# TASK DIRECTIONS
Give, as a bare number, the count of lines below that contain "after".

Start of DATASET EXTRACT

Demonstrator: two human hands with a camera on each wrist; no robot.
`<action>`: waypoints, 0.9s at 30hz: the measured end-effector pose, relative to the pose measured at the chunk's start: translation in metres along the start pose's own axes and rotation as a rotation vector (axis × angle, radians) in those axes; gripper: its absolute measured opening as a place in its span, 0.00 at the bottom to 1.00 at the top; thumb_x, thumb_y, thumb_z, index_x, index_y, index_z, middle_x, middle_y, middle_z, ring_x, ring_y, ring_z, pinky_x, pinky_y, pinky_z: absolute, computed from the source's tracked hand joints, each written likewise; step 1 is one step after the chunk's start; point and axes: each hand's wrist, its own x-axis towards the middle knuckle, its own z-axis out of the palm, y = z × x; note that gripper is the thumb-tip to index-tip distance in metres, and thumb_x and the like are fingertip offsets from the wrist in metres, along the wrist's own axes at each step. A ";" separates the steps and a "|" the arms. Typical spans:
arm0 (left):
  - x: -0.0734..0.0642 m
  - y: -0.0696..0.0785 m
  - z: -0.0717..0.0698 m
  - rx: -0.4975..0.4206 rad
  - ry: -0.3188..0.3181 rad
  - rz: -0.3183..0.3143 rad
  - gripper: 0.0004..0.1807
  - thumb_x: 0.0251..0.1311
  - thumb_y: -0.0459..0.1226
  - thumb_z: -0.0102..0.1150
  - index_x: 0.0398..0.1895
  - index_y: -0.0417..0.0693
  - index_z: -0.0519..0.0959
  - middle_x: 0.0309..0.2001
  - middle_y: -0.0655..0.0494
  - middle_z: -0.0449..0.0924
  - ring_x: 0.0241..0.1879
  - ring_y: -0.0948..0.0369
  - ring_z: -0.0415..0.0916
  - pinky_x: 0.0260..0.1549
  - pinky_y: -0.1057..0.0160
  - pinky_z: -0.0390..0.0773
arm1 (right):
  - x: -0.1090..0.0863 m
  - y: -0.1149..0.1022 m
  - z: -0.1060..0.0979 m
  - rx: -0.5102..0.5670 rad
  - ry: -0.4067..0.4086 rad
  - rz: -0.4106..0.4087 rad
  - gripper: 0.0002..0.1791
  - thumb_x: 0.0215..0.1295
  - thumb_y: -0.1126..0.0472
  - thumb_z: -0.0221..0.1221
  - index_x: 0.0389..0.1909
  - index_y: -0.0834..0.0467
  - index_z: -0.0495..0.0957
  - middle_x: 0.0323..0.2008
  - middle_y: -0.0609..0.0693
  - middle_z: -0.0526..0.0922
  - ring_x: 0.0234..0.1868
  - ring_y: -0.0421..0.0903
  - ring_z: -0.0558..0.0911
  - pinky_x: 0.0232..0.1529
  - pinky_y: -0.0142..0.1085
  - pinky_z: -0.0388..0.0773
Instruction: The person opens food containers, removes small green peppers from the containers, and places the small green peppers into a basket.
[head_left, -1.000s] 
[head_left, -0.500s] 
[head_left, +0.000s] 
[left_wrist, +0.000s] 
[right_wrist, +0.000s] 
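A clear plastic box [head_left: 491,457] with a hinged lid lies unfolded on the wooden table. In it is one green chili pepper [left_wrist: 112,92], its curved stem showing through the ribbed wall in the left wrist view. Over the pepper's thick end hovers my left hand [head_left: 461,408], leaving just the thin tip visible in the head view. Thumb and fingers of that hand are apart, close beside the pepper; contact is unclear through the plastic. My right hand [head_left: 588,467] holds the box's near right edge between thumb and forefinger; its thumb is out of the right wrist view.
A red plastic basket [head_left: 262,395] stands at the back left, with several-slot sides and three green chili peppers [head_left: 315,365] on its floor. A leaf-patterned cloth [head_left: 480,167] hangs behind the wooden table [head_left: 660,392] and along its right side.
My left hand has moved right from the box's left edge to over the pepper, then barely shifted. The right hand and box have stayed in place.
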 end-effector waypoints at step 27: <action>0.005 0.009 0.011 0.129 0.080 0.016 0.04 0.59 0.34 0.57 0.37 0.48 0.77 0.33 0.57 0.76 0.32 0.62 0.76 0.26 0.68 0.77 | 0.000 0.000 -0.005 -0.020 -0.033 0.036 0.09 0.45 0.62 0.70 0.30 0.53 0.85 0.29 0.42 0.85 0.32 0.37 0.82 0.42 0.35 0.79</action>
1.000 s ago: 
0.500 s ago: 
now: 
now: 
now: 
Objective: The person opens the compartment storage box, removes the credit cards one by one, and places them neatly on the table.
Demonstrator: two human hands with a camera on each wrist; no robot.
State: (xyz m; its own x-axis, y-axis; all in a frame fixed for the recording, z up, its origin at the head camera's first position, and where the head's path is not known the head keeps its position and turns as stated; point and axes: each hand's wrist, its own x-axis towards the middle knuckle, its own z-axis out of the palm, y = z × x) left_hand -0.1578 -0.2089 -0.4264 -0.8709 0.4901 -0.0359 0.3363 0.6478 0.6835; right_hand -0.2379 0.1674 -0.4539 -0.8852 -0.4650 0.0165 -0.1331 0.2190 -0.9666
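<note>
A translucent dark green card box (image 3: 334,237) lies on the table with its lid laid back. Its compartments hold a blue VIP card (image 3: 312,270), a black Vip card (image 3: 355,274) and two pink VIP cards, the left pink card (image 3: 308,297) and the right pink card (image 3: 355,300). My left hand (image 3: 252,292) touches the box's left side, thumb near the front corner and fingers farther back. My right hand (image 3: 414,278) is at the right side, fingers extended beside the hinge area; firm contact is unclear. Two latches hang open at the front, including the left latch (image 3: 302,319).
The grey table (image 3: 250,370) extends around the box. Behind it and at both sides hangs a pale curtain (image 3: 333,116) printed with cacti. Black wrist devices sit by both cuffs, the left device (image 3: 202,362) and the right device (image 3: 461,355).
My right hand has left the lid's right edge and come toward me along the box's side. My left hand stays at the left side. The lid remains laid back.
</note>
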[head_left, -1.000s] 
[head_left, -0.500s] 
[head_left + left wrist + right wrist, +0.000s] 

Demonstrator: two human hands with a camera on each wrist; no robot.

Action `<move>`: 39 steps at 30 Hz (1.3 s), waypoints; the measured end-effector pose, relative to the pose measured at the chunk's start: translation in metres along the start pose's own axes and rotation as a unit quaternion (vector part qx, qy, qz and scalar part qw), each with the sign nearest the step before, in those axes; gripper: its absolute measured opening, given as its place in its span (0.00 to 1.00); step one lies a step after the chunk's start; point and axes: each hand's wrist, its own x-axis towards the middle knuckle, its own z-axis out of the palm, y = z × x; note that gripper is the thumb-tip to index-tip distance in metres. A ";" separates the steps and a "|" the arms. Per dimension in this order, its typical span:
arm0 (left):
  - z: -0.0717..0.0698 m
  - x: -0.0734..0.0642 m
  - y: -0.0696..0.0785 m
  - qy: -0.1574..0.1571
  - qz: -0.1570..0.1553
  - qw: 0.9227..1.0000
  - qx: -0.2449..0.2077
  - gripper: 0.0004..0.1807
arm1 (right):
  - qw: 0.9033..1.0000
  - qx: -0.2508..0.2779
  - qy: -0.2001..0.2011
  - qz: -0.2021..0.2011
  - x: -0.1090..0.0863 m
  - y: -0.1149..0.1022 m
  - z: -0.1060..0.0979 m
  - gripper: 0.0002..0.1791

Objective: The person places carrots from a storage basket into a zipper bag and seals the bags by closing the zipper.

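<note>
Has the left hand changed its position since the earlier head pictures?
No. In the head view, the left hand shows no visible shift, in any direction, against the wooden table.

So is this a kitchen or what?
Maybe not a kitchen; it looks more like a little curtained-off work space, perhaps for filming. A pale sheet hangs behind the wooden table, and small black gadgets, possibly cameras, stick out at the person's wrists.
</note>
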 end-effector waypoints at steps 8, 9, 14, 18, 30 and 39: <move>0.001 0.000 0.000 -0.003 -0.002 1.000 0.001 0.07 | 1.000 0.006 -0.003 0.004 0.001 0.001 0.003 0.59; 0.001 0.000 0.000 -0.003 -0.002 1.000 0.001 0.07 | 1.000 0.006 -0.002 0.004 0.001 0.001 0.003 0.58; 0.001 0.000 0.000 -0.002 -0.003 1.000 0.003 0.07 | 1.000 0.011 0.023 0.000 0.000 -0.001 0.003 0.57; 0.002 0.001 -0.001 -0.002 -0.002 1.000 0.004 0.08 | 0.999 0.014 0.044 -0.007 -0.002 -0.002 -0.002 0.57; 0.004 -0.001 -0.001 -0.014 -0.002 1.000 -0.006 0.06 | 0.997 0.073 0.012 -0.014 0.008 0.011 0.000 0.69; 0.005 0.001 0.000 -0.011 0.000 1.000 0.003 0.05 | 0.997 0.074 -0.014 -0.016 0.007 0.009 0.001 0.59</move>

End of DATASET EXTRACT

# RESPONSE TO THE EXERCISE
2